Continuing the holiday theme of my previous blog entry, today I decided to write a quick post on how to generate fractal snowflakes using KNIME, the industry leading open source data science platform. While I’d be comfortable coding this in any number of programming languages, the very nature of KNIME’s desktop application makes it simple to rapidly explore and visualize data in a way that lends itself to fun mathematical explorations for even non-programmers.
However, as with many data science tasks, in the midst of my explorations today I found myself confronted with anomalous results that I initially couldn’t explain. As a result, the nature of this blog posting changed: it is going to not just touch on some of KNIME’s sophisticated processing nodes but it will also show how subtle bugs can lurk even in a relatively simple processing workflow. Fortunately, the spirit of the season prevailed, and I was able to produce some perfect snowflakes.
The type of fractal snowflake I am generating is based on the Koch curve. The Koch curve is a mathematical curve that was one of the earliest forms of fractals first presented in a 1904 paper by mathematician Helge von Koch. Simplistically speaking, a Koch snowflake is generated by starting with a triangle and recursively placing a smaller triangle on each outer edge of the previous triangles three sides. This can be done an infinite number of times, hence the fractal nature of the shape: you ultimately have a shape with known dimensions but an infinite perimeter! For those who are interested in the actual math and theory behind the Koch curve itself, please see the Wikipedia article here.
For my variation, I decided that instead of starting with the initial triangle shape of the Koch snowflake, my generator would support starting with a regular polygon with an arbitrary number of sides so that a wider variety of snowflake shapes could be built. Each side of the polygon would still be treated as a Koch curve, so the fractal mathematics stayed the same. Furthermore, I changed the math to generate what is referred to as an anti-snowflake. Instead of growing the fractal triangles outward, I made them grow inward as this produces a more snowflake like design in my opinion.
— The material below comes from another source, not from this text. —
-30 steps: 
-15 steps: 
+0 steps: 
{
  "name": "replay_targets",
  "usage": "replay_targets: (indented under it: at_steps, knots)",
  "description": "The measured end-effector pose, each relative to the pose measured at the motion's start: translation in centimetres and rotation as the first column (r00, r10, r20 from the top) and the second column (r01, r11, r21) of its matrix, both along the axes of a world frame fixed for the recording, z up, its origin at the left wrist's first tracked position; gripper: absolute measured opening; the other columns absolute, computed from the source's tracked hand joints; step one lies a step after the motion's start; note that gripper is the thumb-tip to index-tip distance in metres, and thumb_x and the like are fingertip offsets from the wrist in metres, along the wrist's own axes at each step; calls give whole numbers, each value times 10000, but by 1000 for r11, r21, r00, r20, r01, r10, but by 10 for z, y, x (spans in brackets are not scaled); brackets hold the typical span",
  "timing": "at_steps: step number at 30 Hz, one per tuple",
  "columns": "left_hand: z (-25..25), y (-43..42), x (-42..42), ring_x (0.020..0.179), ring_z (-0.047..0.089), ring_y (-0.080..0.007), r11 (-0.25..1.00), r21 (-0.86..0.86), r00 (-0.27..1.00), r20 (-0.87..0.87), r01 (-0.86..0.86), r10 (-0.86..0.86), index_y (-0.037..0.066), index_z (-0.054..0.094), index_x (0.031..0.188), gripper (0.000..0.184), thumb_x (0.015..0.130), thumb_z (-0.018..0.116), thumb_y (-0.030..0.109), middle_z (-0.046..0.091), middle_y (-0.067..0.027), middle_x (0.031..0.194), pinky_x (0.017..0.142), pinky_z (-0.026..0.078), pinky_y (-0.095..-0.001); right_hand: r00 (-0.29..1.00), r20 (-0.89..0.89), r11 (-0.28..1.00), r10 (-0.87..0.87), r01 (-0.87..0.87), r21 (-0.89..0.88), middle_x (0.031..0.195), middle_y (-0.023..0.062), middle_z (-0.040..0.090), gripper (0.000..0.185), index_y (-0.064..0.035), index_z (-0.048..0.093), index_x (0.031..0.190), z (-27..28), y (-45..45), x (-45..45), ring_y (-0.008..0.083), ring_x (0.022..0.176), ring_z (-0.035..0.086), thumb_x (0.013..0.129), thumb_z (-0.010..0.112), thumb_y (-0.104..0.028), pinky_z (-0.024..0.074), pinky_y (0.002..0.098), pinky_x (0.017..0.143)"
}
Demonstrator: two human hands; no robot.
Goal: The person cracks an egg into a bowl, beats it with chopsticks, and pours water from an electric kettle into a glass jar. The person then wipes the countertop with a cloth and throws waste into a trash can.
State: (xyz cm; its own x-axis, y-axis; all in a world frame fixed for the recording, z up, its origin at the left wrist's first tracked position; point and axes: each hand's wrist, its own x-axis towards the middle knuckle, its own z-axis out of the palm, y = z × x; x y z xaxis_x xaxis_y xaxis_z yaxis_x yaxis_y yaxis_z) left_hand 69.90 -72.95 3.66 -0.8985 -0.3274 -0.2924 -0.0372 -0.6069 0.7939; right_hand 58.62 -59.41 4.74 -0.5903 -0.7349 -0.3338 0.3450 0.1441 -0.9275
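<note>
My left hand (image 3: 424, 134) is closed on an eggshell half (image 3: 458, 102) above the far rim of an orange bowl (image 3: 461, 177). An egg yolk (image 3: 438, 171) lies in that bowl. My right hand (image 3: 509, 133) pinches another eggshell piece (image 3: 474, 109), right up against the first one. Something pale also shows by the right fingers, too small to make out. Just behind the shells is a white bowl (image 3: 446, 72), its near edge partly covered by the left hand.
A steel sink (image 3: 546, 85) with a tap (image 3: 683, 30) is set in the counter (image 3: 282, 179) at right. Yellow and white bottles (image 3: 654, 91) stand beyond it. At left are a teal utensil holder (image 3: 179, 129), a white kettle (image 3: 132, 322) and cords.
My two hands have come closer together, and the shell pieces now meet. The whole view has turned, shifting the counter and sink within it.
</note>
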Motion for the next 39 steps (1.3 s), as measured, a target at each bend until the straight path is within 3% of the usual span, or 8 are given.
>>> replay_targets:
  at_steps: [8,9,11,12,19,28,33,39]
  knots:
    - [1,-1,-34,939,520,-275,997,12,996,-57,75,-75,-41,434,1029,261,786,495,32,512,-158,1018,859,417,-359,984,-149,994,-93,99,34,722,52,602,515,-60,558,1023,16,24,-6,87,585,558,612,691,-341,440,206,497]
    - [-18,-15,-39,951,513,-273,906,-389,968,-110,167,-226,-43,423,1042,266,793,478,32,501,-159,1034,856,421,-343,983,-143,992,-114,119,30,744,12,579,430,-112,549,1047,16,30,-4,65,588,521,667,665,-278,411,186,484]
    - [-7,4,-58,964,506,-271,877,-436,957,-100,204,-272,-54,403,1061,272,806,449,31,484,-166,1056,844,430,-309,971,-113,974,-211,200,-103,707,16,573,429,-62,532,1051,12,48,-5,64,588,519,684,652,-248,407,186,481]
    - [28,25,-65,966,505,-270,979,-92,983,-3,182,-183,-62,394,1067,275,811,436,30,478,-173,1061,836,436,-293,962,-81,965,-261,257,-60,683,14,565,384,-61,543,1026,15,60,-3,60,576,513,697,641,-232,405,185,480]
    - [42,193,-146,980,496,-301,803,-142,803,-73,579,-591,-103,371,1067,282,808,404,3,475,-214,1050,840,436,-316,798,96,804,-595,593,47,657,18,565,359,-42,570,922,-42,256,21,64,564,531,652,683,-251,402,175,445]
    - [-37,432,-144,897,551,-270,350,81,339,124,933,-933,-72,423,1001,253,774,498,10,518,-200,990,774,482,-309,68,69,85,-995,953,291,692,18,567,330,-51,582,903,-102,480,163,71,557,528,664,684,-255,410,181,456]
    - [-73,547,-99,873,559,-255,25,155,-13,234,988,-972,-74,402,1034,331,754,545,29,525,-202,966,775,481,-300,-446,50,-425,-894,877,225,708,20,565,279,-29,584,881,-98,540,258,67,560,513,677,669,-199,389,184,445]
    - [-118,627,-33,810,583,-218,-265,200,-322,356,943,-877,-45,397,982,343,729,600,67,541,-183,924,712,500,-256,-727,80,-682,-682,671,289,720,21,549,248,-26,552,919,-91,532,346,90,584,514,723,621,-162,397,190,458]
For those who wish to follow along and conduct further experiments, please download my exported workflow. The initial configuration for the snowflake generation is controlled by three parameters. These are set as workflow variables as follows:
The settings are self-explanatory, but I will warn you to be cautious with how many iterations you try. Because each iteration of the Koch curve replaces one segment with four new segments, the total number of segments grows rapidly with each iteration.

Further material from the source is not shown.